Repeat the data exactly, leaving out any image.

○ ○ ○

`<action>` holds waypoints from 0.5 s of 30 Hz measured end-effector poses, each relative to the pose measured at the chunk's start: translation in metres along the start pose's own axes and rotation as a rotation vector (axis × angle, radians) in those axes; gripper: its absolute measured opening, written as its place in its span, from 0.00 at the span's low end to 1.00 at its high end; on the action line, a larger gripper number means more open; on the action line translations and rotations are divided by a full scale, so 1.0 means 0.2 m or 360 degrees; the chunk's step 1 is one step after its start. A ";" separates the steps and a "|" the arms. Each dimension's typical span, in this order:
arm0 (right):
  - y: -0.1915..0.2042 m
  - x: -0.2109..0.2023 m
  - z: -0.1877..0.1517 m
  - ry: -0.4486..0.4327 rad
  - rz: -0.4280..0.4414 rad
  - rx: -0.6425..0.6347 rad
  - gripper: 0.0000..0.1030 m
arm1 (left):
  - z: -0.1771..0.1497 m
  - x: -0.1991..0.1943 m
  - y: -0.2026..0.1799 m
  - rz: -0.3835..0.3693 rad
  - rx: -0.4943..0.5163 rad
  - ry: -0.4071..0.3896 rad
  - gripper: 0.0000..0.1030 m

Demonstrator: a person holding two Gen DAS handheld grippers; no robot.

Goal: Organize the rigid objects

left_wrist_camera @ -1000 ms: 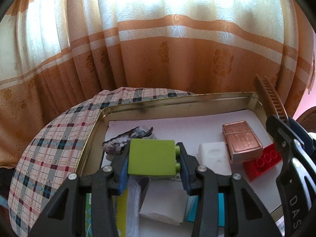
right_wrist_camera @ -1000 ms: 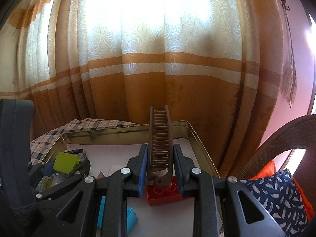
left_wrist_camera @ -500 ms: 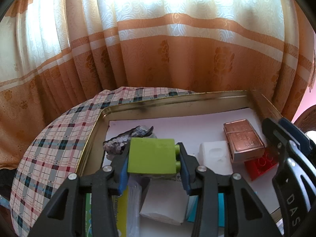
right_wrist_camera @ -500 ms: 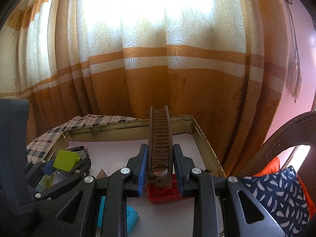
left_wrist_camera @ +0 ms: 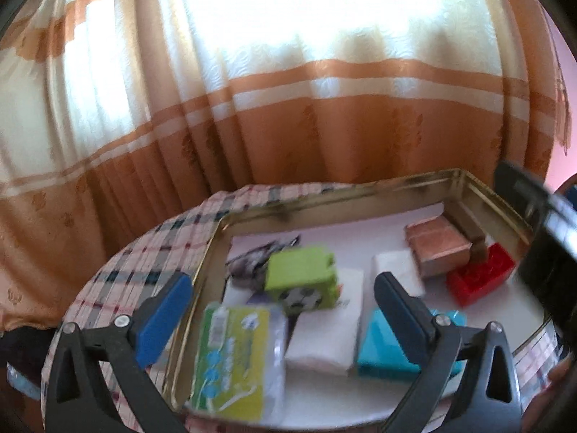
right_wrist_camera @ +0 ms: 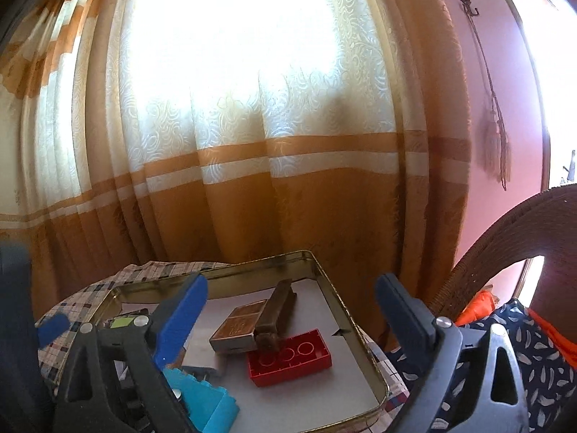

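My left hand-held gripper [left_wrist_camera: 281,305] is opening, its jaws spread wide, and nothing is pressed between the pads. The green block [left_wrist_camera: 302,280] lies loose between them inside the tin [left_wrist_camera: 324,196], tipped on top of the white box [left_wrist_camera: 326,332], beside the tissue pack [left_wrist_camera: 236,357]. I judge it is dropped there because the tin is where the hard things are being gathered, and this corner was the free spot near my left side.

My right hand-held gripper [right_wrist_camera: 290,317] is opening too, jaws well apart, with no grip on anything. The comb [right_wrist_camera: 276,312] rests in the tin ahead of it, its near end on the red brick [right_wrist_camera: 290,355] and its side against the copper box [right_wrist_camera: 239,324], so it sits tilted rather than flat. That looks like a plain release over the far right corner, where the long comb can run along the tin's wall.

The teal piece [right_wrist_camera: 202,402] lies near the front of the tin, and a dark patterned thing [left_wrist_camera: 252,258] sits behind the green block; the blur keeps me from saying what it is. The tin stands on a checked cloth [left_wrist_camera: 162,249] over the desk.

Both items seem delivered, so I judge this step is about done. The block looks unsteady on its perch and could roll off.
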State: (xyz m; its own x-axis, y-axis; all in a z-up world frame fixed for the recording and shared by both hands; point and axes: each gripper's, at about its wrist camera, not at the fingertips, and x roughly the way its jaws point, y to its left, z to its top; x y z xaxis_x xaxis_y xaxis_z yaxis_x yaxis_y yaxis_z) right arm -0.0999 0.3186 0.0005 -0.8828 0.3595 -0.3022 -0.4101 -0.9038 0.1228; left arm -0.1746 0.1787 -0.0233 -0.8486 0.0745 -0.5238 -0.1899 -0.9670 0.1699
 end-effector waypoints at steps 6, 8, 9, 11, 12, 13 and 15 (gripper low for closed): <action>-0.02 -0.04 -0.01 -0.0038 -0.0043 0.0027 0.93 | -0.06 -0.01 0.14 0.0037 -0.0132 0.0037 1.00; 0.00 -0.06 -0.01 -0.0059 -0.0049 0.0001 0.93 | -0.08 -0.02 0.18 0.0041 -0.0162 0.0032 1.00; 0.01 -0.07 -0.01 -0.0071 -0.0052 -0.0012 0.93 | -0.09 -0.03 0.19 0.0043 -0.0170 0.0030 1.00; 0.04 -0.10 -0.02 -0.0092 -0.0055 -0.0052 0.93 | -0.11 -0.04 0.22 0.0043 -0.0190 0.0035 1.00; 0.05 -0.11 -0.03 -0.0095 -0.0055 -0.0069 0.93 | -0.11 -0.04 0.23 0.0042 -0.0203 0.0036 1.00; 0.06 -0.12 -0.03 -0.0098 -0.0056 -0.0085 0.93 | -0.12 -0.05 0.24 0.0044 -0.0211 0.0034 1.00; 0.08 -0.14 -0.04 -0.0108 -0.0062 -0.0102 0.93 | -0.13 -0.06 0.26 0.0048 -0.0224 0.0033 1.00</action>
State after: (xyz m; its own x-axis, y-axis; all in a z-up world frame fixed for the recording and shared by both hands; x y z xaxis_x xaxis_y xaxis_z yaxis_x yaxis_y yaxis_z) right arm -0.0795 0.2921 0.0043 -0.8808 0.4076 -0.2408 -0.4309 -0.9010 0.0508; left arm -0.1611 0.1212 -0.0305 -0.8423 0.0415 -0.5374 -0.0922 -0.9934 0.0677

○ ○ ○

• _Task output_:
`<action>` holds waypoints from 0.5 s of 30 Hz measured end-effector poses, each relative to the pose measured at the chunk's start: translation in metres along the start pose's own axes and rotation as a rotation vector (axis × angle, radians) in those axes; gripper: its absolute measured opening, written as its place in its span, from 0.00 at the span's low end to 1.00 at its high end; on the action line, a larger gripper number means more open; on the action line translations and rotations are divided by a full scale, so 1.0 means 0.2 m or 360 degrees; the chunk's step 1 is one step after its start. A ";" separates the steps and a "|" the arms. Each dimension's typical span, in this order:
arm0 (right):
  - y: -0.1915..0.2042 m
  - x: -0.2109..0.2023 m
  - z: -0.1877..0.1517 m
  - ry: -0.4486..0.4327 rad
  - rz: -0.4280..0.4414 rad
  - rx: -0.6425..0.6347 rad
  - gripper: 0.0000..0.1030 m
arm1 (left):
  - z: -0.1771..0.1497 m
  - x: -0.1991..0.1943 m
  - y: -0.2026..0.1799 m
  - rz: -0.3835..0.3693 rad
  - rx: -0.4943..0.5163 rad
  - ry: -0.4071..0.3896 rad
  - gripper: 0.0000..0.1030 m

Demonstrator: a person holding two Gen DAS handheld grippers; no robot.

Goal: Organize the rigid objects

left_wrist_camera @ -1000 ms: 
right_wrist_camera @ -1000 ms: 
left_wrist_camera @ -500 ms: 
right_wrist_camera @ -500 ms: 
left_wrist_camera @ +0 ms: 
right_wrist_camera @ +0 ms: 

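My left hand-held gripper [left_wrist_camera: 281,305] is opening, its jaws spread wide, and nothing is pressed between the pads. The green block [left_wrist_camera: 302,280] lies loose between them inside the tin [left_wrist_camera: 324,196], tipped on top of the white box [left_wrist_camera: 326,332], beside the tissue pack [left_wrist_camera: 236,357]. I judge it is dropped there because the tin is where the hard things are being gathered, and this corner was the free spot near my left side.

My right hand-held gripper [right_wrist_camera: 290,317] is opening too, jaws well apart, with no grip on anything. The comb [right_wrist_camera: 276,312] rests in the tin ahead of it, its near end on the red brick [right_wrist_camera: 290,355] and its side against the copper box [right_wrist_camera: 239,324], so it sits tilted rather than flat. That looks like a plain release over the far right corner, where the long comb can run along the tin's wall.

The teal piece [right_wrist_camera: 202,402] lies near the front of the tin, and a dark patterned thing [left_wrist_camera: 252,258] sits behind the green block; the blur keeps me from saying what it is. The tin stands on a checked cloth [left_wrist_camera: 162,249] over the desk.

Both items seem delivered, so I judge this step is about done. The block looks unsteady on its perch and could roll off.
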State: (xyz m; its own x-axis, y-axis; all in a z-up world frame fixed for the recording and shared by both hands; point and axes: each gripper's, at about its wrist camera, not at the fingertips, and x roughly the way its jaws point, y to its left, z to its top; x y z xaxis_x xaxis_y xaxis_z yaxis_x yaxis_y yaxis_z) right arm -0.0999 0.3186 0.0005 -0.8828 0.3595 -0.3022 -0.4101 -0.9038 0.1228; left arm -0.1746 0.1787 -0.0233 -0.8486 0.0745 -0.5238 -0.1899 -0.9670 0.1699
 end-effector waypoints at steps 6, 8, 9, 11, 12, 13 and 15 (gripper low for closed): <action>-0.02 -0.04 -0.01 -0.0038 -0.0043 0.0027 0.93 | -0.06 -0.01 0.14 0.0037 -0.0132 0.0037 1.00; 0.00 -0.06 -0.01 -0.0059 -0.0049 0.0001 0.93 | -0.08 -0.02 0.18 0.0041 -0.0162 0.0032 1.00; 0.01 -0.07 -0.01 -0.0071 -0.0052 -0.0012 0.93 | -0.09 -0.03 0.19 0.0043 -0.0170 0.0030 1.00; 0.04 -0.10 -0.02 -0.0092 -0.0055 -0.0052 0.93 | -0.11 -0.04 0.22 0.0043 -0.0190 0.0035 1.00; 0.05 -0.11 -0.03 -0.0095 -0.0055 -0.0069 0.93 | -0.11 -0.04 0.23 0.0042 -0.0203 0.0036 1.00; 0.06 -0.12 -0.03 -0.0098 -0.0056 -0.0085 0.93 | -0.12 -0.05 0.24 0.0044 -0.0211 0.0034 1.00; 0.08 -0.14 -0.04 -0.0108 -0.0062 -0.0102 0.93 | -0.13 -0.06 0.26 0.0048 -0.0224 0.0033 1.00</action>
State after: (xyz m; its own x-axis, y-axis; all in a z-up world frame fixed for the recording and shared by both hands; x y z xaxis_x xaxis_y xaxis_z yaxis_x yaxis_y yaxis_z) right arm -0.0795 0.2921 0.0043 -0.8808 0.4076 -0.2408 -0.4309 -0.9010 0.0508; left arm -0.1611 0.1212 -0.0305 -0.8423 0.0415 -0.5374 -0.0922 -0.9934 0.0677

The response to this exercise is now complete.